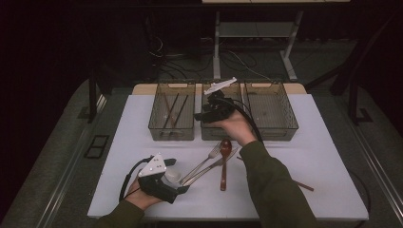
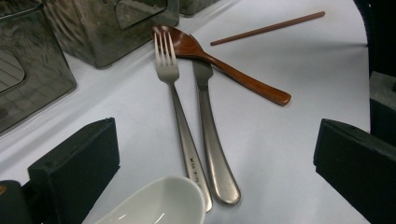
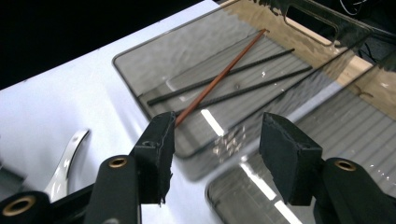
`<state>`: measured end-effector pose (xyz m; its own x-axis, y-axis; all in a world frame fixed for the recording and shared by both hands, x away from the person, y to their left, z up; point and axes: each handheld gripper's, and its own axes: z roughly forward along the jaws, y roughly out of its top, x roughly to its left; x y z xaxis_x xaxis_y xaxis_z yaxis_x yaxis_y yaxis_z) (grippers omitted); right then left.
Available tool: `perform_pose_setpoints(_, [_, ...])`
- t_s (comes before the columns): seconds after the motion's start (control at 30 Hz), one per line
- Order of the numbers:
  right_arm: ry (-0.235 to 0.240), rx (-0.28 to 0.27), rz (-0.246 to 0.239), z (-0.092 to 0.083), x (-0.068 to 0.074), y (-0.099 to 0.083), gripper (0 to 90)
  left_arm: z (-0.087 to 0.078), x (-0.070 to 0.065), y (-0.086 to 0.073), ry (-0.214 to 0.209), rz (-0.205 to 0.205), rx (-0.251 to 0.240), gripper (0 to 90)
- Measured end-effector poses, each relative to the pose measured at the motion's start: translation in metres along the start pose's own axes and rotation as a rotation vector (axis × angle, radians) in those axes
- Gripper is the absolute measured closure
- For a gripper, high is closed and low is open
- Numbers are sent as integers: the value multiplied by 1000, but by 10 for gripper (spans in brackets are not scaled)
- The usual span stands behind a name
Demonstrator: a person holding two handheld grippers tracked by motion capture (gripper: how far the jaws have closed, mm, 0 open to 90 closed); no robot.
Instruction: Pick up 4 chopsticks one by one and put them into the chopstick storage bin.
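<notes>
I can see small writing stamped on the fork (image 2: pixel 180 116) handle, too small for me to read. My left claw (image 2: pixel 215 163) stands wide and empty on the surface (image 1: pixel 304 156), a white bowl (image 2: pixel 161 205), cut off at the frame edge, between its jaws. Just ahead of it lie one fork, one knife (image 2: pixel 210 140) and one wooden spoon (image 2: pixel 224 67), with one brown chopstick (image 2: pixel 268 29) beyond. My right claw (image 3: pixel 215 140) is half open with nothing in it, over the left bin (image 3: pixel 154 60) of three. In that bin, past the claw, I count one brown chopstick (image 3: pixel 219 74) and two dark ones (image 3: pixel 224 77); reflections blur the rest.
</notes>
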<state>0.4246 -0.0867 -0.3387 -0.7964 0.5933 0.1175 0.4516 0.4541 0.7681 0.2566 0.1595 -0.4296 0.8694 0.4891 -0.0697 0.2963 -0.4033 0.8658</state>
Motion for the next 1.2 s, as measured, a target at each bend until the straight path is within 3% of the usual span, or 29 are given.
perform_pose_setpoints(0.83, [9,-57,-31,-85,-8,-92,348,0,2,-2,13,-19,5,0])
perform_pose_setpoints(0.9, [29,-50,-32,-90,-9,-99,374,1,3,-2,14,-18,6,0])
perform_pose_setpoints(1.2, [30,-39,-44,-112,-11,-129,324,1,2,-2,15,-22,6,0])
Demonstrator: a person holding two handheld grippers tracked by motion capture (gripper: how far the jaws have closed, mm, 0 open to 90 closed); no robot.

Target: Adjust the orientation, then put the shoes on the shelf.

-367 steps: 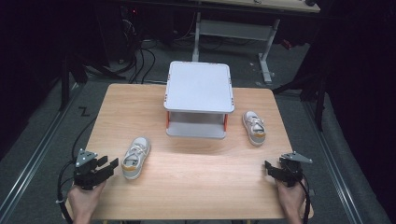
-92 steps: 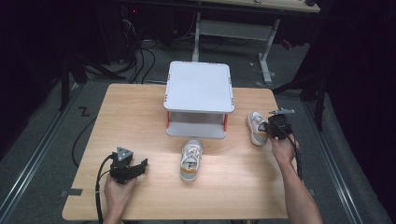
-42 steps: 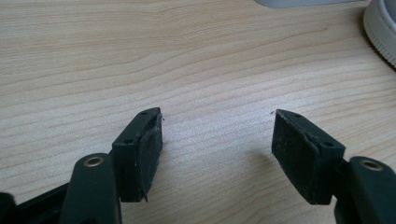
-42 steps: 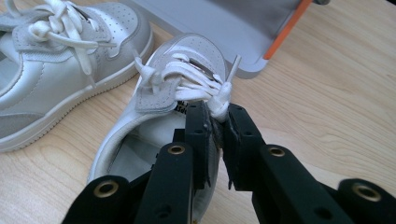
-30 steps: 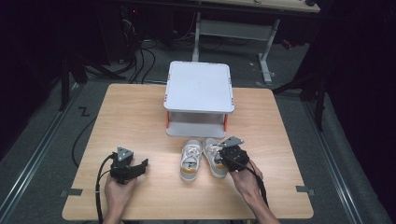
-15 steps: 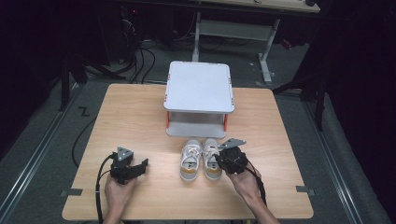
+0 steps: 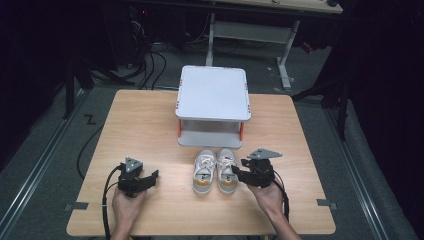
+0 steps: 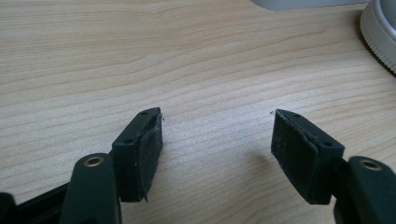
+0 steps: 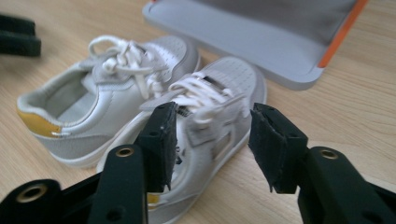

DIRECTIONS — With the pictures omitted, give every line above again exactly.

WRITTEN ANSWER —
`<state>`: measured end-effector pose (xyz m; its own x-axis, y-axis; all in a world frame fixed for the recording and shared by both hands, x away from the person, y to their left, z up; point and axes: each handheld gripper's, and its own axes: z roughly forward along the jaws, y roughly out of its top, x roughly to its left; x y z xaxis_x xaxis_y xaxis_z yaxis_x yaxis_y yaxis_z) (grippers omitted); right then left.
Available tool: `perform_pose_setpoints(_, [_, ...])`
- t_s (comes before the columns): seconds after the motion's start (control at 30 Hz), one per line
- Order of the numbers:
  right_arm: ry (-0.235 to 0.240), rx (-0.28 to 0.27), rz (-0.246 to 0.239), z (-0.092 to 0.083), x (-0.068 to 0.074), y (-0.099 to 0.083), gripper (0 to 90)
  left_arm: z (-0.087 to 0.078), x (-0.070 to 0.065), y (-0.086 to 0.073), ry (-0.214 to 0.209), rz (-0.205 to 0.205), rx (-0.251 to 0.240), gripper (0 to 90)
- Measured end-effector poses, each relative to the pose measured at the motion's start: translation in metres along the start pose's own axes and rotation as a rotation vector (axis × angle, radians) in those axes
- Gripper is the absolute measured closure
- For a gripper, high is closed and low is open
- Numbers are sent as integers: the value multiplied by 1000, but by 10 for gripper (spans in brackets are not scaled)
- The usual span stands behind a name
Demonstrator: a person holding two handheld grippers tracked by motion capture (gripper: how far the jaws have closed, mm, 0 open to 90 closed); no robot.
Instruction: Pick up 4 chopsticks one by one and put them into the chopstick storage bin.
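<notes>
I can see small writing stamped on the fork (image 2: pixel 180 116) handle, too small for me to read. My left claw (image 2: pixel 215 163) stands wide and empty on the surface (image 1: pixel 304 156), a white bowl (image 2: pixel 161 205), cut off at the frame edge, between its jaws. Just ahead of it lie one fork, one knife (image 2: pixel 210 140) and one wooden spoon (image 2: pixel 224 67), with one brown chopstick (image 2: pixel 268 29) beyond. My right claw (image 3: pixel 215 140) is half open with nothing in it, over the left bin (image 3: pixel 154 60) of three. In that bin, past the claw, I count one brown chopstick (image 3: pixel 219 74) and two dark ones (image 3: pixel 224 77); reflections blur the rest.
</notes>
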<state>0.4246 -0.0867 -0.3387 -0.7964 0.5933 0.1175 0.4516 0.4541 0.7681 0.2566 0.1595 -0.4296 0.8694 0.4891 -0.0697 0.2963 -0.4033 0.8658</state>
Motion for the next 1.2 s, as measured, a target at each bend until the straight path is within 3% of the usual span, or 29 are given.
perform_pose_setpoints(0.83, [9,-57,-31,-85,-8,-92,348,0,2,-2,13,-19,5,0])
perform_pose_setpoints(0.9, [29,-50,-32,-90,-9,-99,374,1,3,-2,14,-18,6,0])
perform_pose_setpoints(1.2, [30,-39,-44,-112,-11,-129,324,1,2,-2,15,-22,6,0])
Demonstrator: a person holding two handheld grippers tracked by motion capture (gripper: how far the jaws have closed, mm, 0 open to 90 closed); no robot.

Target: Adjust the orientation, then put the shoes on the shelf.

-367 steps: 
-92 steps: 
-42 steps: 
-42 steps: 
-30 steps: 
-15 steps: 
+0 steps: 
+0 steps: 
+0 steps: 

The exercise closes with this answer.